На самом деле я очень скучал, достаточно часто ездил в отпуск в Гамбург. До недавнего времени там работал мой хороший друг. В DESY привыкли доверять людям: для того чтобы попасть на территорию, надо охраннику помахать рукой и сказать: «Здрасьте». И приходишь весь воодушевленный — вот, высокая наука. Но после кофе с другом думаешь: «Нет, я больше никогда не вернусь в науку, ни за какие деньги».

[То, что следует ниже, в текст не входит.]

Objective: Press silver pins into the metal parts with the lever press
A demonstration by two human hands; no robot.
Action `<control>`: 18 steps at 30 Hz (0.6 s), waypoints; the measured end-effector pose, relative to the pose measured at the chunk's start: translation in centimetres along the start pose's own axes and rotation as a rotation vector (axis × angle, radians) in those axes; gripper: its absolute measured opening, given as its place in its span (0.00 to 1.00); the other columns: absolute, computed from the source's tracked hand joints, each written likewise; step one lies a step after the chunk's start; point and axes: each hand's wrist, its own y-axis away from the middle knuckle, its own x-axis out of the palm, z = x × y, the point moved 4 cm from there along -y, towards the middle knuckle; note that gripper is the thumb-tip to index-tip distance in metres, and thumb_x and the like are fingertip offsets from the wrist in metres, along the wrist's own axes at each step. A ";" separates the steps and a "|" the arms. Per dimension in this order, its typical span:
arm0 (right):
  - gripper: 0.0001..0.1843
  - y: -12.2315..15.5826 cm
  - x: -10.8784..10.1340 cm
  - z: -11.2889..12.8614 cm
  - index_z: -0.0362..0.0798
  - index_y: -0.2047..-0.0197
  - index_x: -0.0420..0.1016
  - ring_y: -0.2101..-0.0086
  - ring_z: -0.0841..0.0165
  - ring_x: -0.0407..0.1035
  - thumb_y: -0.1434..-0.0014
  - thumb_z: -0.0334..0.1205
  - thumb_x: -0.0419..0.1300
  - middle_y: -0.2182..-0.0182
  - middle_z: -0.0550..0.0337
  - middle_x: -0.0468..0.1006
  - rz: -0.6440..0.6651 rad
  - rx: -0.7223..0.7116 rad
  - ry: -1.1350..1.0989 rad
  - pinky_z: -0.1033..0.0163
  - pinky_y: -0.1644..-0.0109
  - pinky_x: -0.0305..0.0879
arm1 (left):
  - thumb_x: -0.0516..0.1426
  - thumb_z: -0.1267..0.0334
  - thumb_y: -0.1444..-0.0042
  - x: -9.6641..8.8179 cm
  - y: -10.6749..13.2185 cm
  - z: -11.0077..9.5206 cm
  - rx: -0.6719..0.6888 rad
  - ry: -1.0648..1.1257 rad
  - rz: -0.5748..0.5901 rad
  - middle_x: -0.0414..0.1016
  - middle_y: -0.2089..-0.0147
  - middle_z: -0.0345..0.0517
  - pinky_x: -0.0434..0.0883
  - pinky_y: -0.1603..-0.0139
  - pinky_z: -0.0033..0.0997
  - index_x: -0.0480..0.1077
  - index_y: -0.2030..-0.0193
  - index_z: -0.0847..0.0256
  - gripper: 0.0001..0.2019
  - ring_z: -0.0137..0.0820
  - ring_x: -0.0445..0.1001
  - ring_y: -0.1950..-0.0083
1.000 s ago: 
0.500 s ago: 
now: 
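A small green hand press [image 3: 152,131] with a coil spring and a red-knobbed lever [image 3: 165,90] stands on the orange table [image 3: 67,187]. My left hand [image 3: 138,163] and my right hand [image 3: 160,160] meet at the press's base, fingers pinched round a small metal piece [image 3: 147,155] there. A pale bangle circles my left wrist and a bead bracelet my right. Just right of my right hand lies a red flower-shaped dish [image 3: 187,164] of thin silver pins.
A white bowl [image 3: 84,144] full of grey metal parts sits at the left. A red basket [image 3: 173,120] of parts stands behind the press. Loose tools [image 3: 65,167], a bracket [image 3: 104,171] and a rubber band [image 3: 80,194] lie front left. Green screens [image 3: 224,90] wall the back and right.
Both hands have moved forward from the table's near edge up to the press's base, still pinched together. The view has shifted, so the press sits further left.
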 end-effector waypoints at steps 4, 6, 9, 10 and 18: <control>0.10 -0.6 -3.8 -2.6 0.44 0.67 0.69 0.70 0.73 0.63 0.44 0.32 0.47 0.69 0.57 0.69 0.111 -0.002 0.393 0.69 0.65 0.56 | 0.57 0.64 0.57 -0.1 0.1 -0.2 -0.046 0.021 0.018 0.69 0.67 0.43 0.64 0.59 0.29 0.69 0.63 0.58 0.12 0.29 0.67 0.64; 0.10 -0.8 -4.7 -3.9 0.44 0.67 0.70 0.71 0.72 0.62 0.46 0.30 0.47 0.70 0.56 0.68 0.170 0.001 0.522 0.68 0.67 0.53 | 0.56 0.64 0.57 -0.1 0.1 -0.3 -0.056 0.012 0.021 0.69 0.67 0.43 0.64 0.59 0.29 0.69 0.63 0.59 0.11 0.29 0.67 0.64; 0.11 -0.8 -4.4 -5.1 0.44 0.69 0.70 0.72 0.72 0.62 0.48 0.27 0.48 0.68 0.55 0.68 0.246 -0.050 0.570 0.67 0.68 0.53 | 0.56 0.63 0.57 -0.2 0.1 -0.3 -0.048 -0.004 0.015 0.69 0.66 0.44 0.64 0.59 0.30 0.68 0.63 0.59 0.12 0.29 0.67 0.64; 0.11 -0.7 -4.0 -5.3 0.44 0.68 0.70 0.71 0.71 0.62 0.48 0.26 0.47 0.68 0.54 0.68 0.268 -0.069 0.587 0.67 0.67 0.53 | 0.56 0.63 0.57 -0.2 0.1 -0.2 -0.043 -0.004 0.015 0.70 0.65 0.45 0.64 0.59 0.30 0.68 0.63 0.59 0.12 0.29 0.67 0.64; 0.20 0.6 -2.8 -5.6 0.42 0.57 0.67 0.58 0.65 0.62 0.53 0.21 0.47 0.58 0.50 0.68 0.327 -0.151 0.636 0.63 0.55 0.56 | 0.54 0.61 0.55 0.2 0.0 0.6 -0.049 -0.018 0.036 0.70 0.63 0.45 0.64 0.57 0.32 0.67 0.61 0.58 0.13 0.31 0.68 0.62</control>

После работы в Samsung и других IT-компаниях у меня сформировалось понимание стандартов разработки, выполнения задач. И когда я слышу от друга, как к этому подходят в науке... Отношение примерно такое: «Мы на этой неделе никакого конкретного результата не получили, ну и ладно, это тоже результат». Но надо отдать должное, что в науке это нормально: ученый обычно ищет черную кошку в темной комнате, и не факт, что она там есть. Наука — это творческий процесс и, как и в творчестве, случаются застои.

Также угнетает отношение некоторых ученых к программированию: «Это всего лишь написать программу, это любой дурак сделает за пару часов, а вот физика — это да, тут надо думать». Но в бизнесе такую программу пишет команда разработчиков из 10 человек в течение года, а тут один человек копается, пытается что-то сделать, и это затягивается надолго.

Скажем так, если бы во некоторые вспомогательные области, например написание научного софта, принести больше бизнес-подхода, ориентированности на достижение цели в установленные строки, а не когда получится, то наука была бы гораздо эффективнее. Сложность в том, что такой подход может убить науку: это все равно, что заставить художника спланировать картину и нарисовать ее в заданный срок.